Через пять лет он оказался в Вероне, поехав туда по поручению своего отца, магистра коллегии мукомолов. Ему предстояло заключить обоюдовыгодную сделку с местными поставщиками пшеницы. Закончив дела, Гемин несколько дней посвятил осмотру достопримечательностей и некоторым другим приятным занятиям. Случайно он попал в один почтенный дом и там познакомился с бойкими молодыми людьми, увлеченными философией и поэзией. Среди них были Катулл и Корнифиций. Беседа сложилась интересно, хотя их литературные взгляды не совпадали. Гемин не первый год усидчиво занимался историей, готовясь написать большую эпическую поэму в подражание славному Эннию, а веронцы предпочитали изящные стихи Каллимаха; Гемин с почтением относился к священному гомеровскому размеру — гекзаметру, а веселые мальчики восхищались живым и свободным александрийским ямбом.

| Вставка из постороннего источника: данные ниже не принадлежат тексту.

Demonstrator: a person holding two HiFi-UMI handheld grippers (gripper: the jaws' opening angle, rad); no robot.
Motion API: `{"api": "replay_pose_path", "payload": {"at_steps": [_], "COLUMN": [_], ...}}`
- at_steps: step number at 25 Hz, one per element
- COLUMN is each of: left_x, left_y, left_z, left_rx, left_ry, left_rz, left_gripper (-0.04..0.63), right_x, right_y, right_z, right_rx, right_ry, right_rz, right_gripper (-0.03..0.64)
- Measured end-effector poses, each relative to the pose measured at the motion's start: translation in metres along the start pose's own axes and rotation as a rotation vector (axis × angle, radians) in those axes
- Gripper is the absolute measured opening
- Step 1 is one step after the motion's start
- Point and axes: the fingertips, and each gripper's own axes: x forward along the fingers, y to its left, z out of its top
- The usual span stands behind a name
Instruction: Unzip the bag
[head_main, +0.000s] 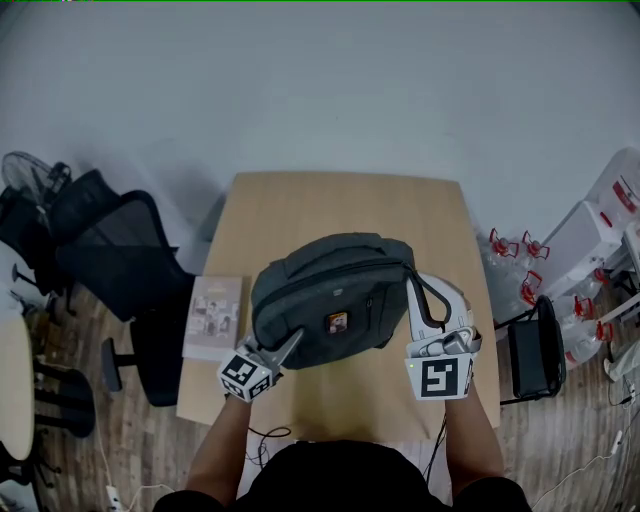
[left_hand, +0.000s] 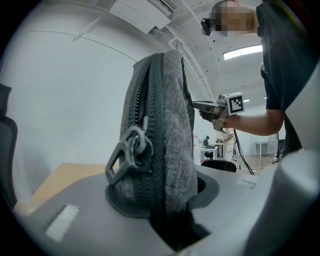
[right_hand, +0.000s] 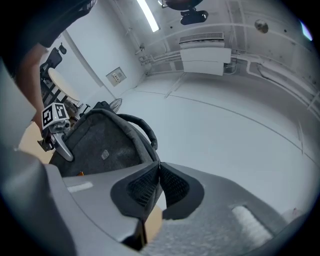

Корнифиций прочитал тогда свой перевод из Мелеагра. Гемин слегка морщился, слушая, как этот стройный красавец кокетливо произносил нараспев:
Винная чаша ликует и хвалится тем, что приникли К ней Зенофилы уста, сладкий источник речей. Чаша счастливая! Если б, сомкнув свои губы с моими, Милая разом одним выпила душу мою…Стихи были легковесные, но перевод удивил Гемина мастерством. Все-таки он стал возражать против этого течения в латинской поэзии. Катулл, очень вежливый и чистенький, с ним не соглашался и горячо спорил. Мальчики, видимо, утвердились в своих заблуждениях.
Вернувшись домой, Гемин еще года на два погрузился в изучение исторических книг, а потом принялся писать пространную поэму, в которой намеревался отобразить подвиги римских воителей и которую назвал традиционно «Анналы». Писание «Анналов» двигалось крайне медленно. Написав первую часть поэмы, Гемин послал ее Цицерону и получил от него одобрительный отзыв. Падуанец пришел в восторг от похвалы великого гражданина и с еще большим рвением продолжал трудиться в течение пяти лет. За эти годы Гемин не раз письменно обращался к Марку Туллию за советом, считая его своим наставником. Гемин был крепким республиканцем и в частных разговорах позволял себе смелые выпады против триумвиров.